Breakfast Veggie Crinkle Cake
- Total Time: 50 minutes
- Yield: 4 servings 1x
- Diet: Vegetarian
Description
A delightful dish with layers of crispy phyllo pastry filled with a creamy mixture of fresh vegetables and spices, perfect for breakfast or brunch.
Ingredients
- 8 ounces (226g) store-bought phyllo pastry, thawed in the fridge overnight
- 1/4 cup extra virgin olive oil, plus more for greasing and topping
- Kosher salt
- 2 cups thinly sliced mixed vegetables
- 1 1/4 cups whole milk
- 4 egg yolks
- 1 teaspoon fennel seeds, roughly crushed
- 1 teaspoon sweet paprika
- 1 teaspoon granulated garlic or 1/2 teaspoon garlic powder
- Black pepper
- 2 garlic cloves, grated
- 1/3 cup finely chopped parsley
Instructions
- Preheat your oven to 375°F (190°C).
- Grease a baking dish with olive oil.
- Layer the thawed phyllo pastry in the dish, brushing each layer lightly with olive oil and sprinkling with salt.
- In a bowl, mix the sliced vegetables with grated garlic, parsley, fennel seeds, paprika, and salt.
- In another bowl, whisk together the whole milk and egg yolks until well combined.
- Pour the vegetable mix over the phyllo layers, spreading it evenly.
- Pour the milk and egg mixture over the veggies.
- Fold the edges of the phyllo over the filling and drizzle more olive oil on top.
- Bake for 30-35 minutes or until the top is golden brown.
- Let it cool slightly before slicing and serving.
Notes
Let cool completely before storing. Best enjoyed fresh but can be stored in the refrigerator for up to three days or frozen for two months.
- Prep Time: 15 minutes
- Cook Time: 35 minutes
- Category: Breakfast
- Method: Baking
- Cuisine: Mediterranean
Nutrition
- Serving Size: 1 serving
- Calories: 350
- Sugar: 4g
- Sodium: 450mg
- Fat: 22g
- Saturated Fat: 3g
- Unsaturated Fat: 19g
- Trans Fat: 0g
- Carbohydrates: 30g
- Fiber: 2g
- Protein: 10g
- Cholesterol: 200mg
Variation
There are many ways to customize your Breakfast Veggie Crinkle Cake. You can switch up the vegetables based on what you have on hand. Adding cheese can enhance the flavor, so consider topping it with feta or mozzarella. For a spicier kick, add some chopped jalapeños or red pepper flakes. If you’re looking for a dairy-free option, substitute almond or oat milk for the whole milk. The possibilities are endless!
FAQs
Can I make Breakfast Veggie Crinkle Cake ahead of time?
Yes, you can prepare the vegetable filling the night before and assemble the dish in the morning.

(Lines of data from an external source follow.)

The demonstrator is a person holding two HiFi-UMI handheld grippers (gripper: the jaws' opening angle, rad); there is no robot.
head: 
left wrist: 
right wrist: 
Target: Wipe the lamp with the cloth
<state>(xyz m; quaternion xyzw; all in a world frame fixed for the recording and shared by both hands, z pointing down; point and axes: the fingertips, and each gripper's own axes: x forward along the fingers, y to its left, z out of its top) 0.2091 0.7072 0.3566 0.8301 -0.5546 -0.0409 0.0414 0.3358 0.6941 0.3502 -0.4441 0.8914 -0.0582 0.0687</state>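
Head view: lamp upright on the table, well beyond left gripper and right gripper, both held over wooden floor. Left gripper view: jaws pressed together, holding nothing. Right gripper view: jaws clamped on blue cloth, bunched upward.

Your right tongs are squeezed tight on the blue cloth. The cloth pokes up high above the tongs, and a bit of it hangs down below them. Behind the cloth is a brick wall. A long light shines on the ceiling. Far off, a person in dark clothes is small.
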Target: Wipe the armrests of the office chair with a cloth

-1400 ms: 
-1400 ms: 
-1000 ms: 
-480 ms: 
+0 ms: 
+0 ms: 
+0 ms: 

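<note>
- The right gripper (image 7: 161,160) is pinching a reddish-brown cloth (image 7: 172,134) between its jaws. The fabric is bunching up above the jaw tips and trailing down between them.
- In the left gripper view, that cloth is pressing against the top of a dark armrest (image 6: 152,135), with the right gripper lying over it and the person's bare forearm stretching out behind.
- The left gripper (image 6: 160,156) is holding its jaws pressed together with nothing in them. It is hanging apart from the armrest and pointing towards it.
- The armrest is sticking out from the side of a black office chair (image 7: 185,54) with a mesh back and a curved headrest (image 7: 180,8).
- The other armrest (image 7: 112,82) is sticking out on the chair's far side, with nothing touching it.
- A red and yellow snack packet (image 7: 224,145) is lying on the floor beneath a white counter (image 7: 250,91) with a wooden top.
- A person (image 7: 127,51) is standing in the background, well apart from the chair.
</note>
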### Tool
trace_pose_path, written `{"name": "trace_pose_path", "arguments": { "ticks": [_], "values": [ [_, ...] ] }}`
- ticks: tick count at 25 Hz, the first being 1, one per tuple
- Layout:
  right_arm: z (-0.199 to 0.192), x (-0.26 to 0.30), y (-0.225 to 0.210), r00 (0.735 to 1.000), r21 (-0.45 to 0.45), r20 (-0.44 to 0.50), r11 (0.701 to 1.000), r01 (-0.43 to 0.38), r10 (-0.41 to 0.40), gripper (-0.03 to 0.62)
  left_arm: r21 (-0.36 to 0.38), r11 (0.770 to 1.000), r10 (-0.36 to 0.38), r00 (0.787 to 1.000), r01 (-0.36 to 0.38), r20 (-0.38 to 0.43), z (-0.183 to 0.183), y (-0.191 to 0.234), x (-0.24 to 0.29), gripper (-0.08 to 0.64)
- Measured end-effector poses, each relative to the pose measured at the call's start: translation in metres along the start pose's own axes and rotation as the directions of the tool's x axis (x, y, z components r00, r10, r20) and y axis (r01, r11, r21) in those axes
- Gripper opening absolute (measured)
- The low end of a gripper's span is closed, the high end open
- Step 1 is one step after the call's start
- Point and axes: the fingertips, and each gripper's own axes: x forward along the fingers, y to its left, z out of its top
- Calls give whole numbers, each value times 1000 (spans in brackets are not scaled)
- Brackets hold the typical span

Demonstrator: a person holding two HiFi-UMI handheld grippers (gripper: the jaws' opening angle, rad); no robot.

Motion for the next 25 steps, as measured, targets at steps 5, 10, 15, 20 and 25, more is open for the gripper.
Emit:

What can I use instead of phyllo pastry?
If you don’t have phyllo pastry, you can use puff pastry, though the texture will be different.
How long does this dish stay fresh?
Breakfast Veggie Crinkle Cake stays fresh in the fridge for up to three days. It can also be frozen for two months.
This easy and delicious Breakfast Veggie Crinkle Cake is sure to become a favorite in your kitchen. Enjoy every savory bite!